Endocrinology Unit (R.H.S., D.J.W., N.M.M., R.A., B.R.W.), Centre for Cardiovascular Science, Queen’s Medical Research Institute, University of Edinburgh, Edinburgh EH16 4TJ, United Kingdom; Division of Obesity and Metabolic Health (A.M.J., G.E.L.), Rowett Research Institute, Aberdeen AB21 9SB, United Kingdom; and Mass Spectrometry Core Laboratory (N.Z.M.H., R.A., B.R.W.), Wellcome Trust Clinical Research Facility, Queen’s Medical Research Institute, Edinburgh EH16 4TJ, United Kingdom

Address all correspondence and requests for reprints to: Dr. Roland H. Stimson, University of Edinburgh, Endocrinology Unit, Centre for Cardiovascular Science, Queen’s Medical Research Institute, 47 Little France Crescent, Edinburgh EH16 4TJ, Scotland, United Kingdom. E-mail: roland.stimson{at}ed.ac.uk.

	Abstract

Top Abstract Introduction Subjects and Methods Results Discussion References

 
Context: Dietary macronutrient composition influences cardiometabolic health independently of obesity. Both dietary fat and insulin alter glucocorticoid metabolism in rodents and, acutely, in humans. However, whether longer-term differences in dietary macronutrients affect cortisol metabolism in humans and contribute to the tissue-specific dysregulation of cortisol metabolism in obesity is unknown.

Objective: The objective of the study was to test the effects of dietary macronutrients on cortisol metabolism in obese men.

Design: The study consisted of two randomized, crossover studies.

Setting: The study was conducted at a human nutrition unit.

Participants: Participants included healthy obese men.

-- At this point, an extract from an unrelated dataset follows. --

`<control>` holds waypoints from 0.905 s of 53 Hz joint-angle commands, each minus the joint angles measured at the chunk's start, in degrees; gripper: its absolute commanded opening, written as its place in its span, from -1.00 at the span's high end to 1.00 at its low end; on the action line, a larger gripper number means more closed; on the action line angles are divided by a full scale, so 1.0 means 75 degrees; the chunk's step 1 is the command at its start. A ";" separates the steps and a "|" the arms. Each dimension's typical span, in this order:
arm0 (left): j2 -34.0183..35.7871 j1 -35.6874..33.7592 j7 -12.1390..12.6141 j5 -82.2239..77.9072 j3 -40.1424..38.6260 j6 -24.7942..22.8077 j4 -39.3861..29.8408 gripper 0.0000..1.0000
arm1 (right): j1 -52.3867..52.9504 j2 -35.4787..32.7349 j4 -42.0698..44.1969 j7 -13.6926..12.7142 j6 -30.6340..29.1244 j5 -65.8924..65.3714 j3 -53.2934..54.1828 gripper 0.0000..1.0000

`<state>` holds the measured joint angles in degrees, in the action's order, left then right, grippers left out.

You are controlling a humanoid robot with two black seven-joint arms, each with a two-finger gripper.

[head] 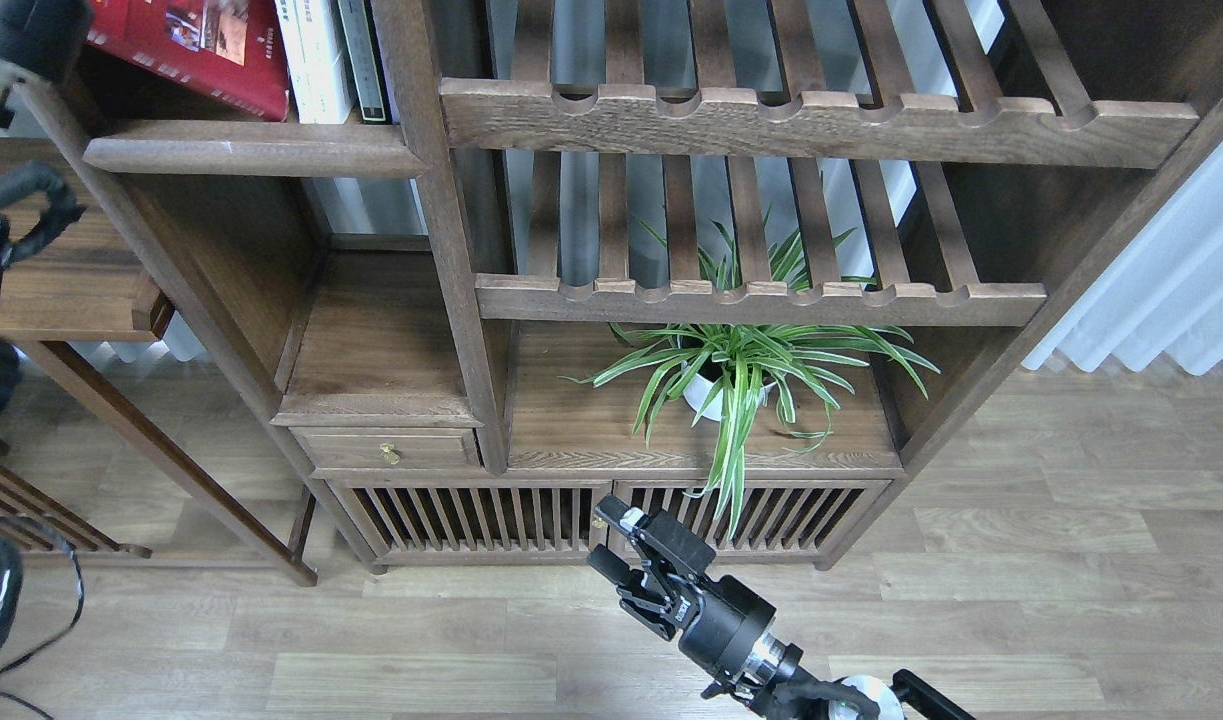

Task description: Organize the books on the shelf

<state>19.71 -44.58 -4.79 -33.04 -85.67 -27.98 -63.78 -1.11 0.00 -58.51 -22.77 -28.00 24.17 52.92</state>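
A red book [196,50] with a yellow title and photos leans tilted on the dark-brown shelf board [256,148] at the top left, its lower edge against thin white-spined volumes [316,60]. The dark end of my left arm [23,35] sits at the top left corner beside the red book; its fingers cannot be told apart. My right gripper [611,542] is open and empty, low in the view in front of the cabinet's slatted doors. The maroon and yellow-green books are out of view.
Slatted racks with notched rails [811,120] fill the bookcase's right side. A potted spider plant [736,375] stands on the lower right ledge. A small drawer [386,448] sits below the left niche. A wooden side table [71,290] stands at the left.
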 commanded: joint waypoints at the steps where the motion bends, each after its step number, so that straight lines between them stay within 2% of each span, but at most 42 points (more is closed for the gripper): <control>1: -0.0062 0.0354 -0.0005 0.0011 -0.0015 -0.0002 -0.0249 -0.74 | 0.0007 0.0000 0.0008 0.0048 0.0000 -0.0001 -0.0001 -0.97; 7: -0.0155 0.0600 0.0006 0.0093 -0.0003 -0.0002 -0.0437 -0.75 | 0.0019 0.0000 0.0008 0.0048 0.0000 -0.0012 -0.0001 -0.97; 16: -0.0038 0.1421 0.0206 0.0386 -0.0413 -0.0002 -0.1105 -0.75 | 0.0054 0.0000 -0.0039 0.0071 0.0000 -0.0024 0.0198 -0.96; 27: -0.0050 0.2616 0.0299 0.1019 -0.0472 -0.0002 -0.1258 -0.81 | 0.0148 0.0000 -0.0238 0.0810 0.0000 -0.0024 0.0620 -0.96; 30: -0.0085 0.2920 0.0404 0.1089 -0.0390 -0.0002 -0.1258 -0.83 | 0.0183 0.0000 -0.0320 0.0821 0.0000 -0.0094 0.0620 -0.96; 33: -0.0108 0.3248 0.0487 0.1113 -0.0308 -0.0002 -0.1281 -0.99 | 0.0241 0.0000 -0.0332 0.0833 0.0000 -0.0129 0.0620 -0.96; 40: -0.0190 0.4069 0.0487 0.1124 0.0079 -0.0002 -0.1445 -0.99 | 0.0289 0.0000 -0.0332 0.0833 0.0000 -0.0153 0.0620 -0.97; 43: -0.0623 0.5169 0.0487 0.1125 0.0675 -0.0002 -0.1410 -1.00 | 0.0370 0.0000 -0.0332 0.0833 0.0000 -0.0153 0.0597 -0.97; 48: -0.0905 0.5429 0.0487 0.1113 0.0876 -0.0002 -0.1375 -1.00 | 0.0382 0.0000 -0.0332 0.0833 0.0000 -0.0165 0.0573 -0.97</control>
<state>16.07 -8.69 -1.13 -24.59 -82.24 -28.00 -74.47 1.48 0.01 -61.02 -16.51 -28.00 23.01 57.47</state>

Interventions, Outcome Measures, and Results: Seventeen obese men received 4 wk ad libitum high fat-low carbohydrate (HF-LC) (66% fat, 4% carbohydrate) vs. moderate fat-moderate carbohydrate (MF-MC) diets (35% fat, 35% carbohydrate). Six obese men participated in a similar study with isocaloric feeding. Both HF-LC and MF-MC diets induced weight loss. During 9,11,12,12-[²H]₄-cortisol infusion, HF-LC but not MF-MC increased 11ß-hydroxysteroid dehydrogenase type 1 (11ß-HSD1) activity (rates of appearance of cortisol and 9,12,12-[²H]₃-cortisol) and reduced urinary excretion of 5- and 5ß-reduced [²H]₄-cortisol metabolites and [²H]₄-cortisol clearance. HF-LC also reduced 24-h urinary 5- and 5ß-reduced endogenous cortisol metabolites but did not alter plasma cortisol or diurnal salivary cortisol rhythm. In sc abdominal adipose tissue, 11ß-HSD1 mRNA and activity were unaffected by diet.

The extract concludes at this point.